**DATA SHOWN:**

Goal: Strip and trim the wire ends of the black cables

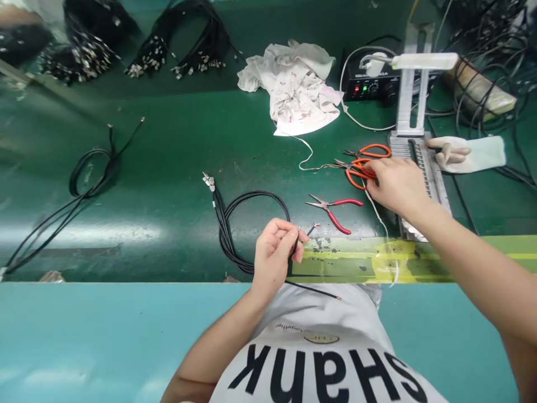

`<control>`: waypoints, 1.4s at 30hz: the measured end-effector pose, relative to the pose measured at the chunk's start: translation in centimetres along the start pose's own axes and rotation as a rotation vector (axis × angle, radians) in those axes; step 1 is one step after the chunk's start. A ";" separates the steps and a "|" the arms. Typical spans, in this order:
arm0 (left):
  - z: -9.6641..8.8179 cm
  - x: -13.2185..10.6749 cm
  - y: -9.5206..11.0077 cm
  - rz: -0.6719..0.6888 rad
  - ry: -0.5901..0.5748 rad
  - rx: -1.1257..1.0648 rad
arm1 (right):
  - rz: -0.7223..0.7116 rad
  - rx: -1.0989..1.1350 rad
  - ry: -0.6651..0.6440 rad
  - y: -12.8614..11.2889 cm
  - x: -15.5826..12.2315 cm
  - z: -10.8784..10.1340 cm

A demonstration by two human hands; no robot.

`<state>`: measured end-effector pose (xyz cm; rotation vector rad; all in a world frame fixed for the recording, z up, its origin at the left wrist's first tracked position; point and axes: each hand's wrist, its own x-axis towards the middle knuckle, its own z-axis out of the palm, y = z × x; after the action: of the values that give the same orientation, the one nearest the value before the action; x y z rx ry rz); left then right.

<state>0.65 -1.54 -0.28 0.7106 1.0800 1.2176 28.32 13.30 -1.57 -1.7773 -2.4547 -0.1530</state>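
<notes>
In the head view, the risks are judged first. The black cable (251,197) is pinched close to its bared tip, so the fine end could be bent or frayed if the pinch were tightened or the tip dragged over the bench (168,168). The rest of the cable lies coiled on the bench, with its connector (208,180) at the far end; a tug could pull the coil towards the edge. The orange-handled scissors (366,163) lie beside a thin white cord (308,157) and a 2nd tool, the red-handled pliers (335,208), so the cord could be snagged if the scissors were lifted carelessly.

The left hand (274,254) is held just above the near edge of the bench. Its fingers (289,238) are closed together, thumb against fingertips, clamped on the cable a little behind the tip.

The right hand (396,182) is stretched out beside the metal rail (432,173). Its fingers (371,170) are curled down onto the scissor handles; whether they are threaded through the loops cannot be told
</notes>
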 end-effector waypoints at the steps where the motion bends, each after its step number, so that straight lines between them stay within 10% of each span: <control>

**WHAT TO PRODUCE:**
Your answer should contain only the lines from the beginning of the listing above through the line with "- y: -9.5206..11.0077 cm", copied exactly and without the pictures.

**RESPONSE TO THE EXERCISE:**
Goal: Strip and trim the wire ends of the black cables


`<control>`: waypoints, 1.4s at 30hz: the measured end-effector pose, relative to the pose measured at the chunk's start: translation in centimetres along the start pose's own axes and rotation as a rotation vector (axis × angle, radians) in those axes; step 1 is one step after the chunk's start. A ";" separates the steps and a "|" the arms. Typical spans, in this order:
arm0 (left):
  - z: -9.6641..8.8179 cm
  - x: -13.2185..10.6749 cm
  - y: -9.5206..11.0077 cm

This exercise is now finished.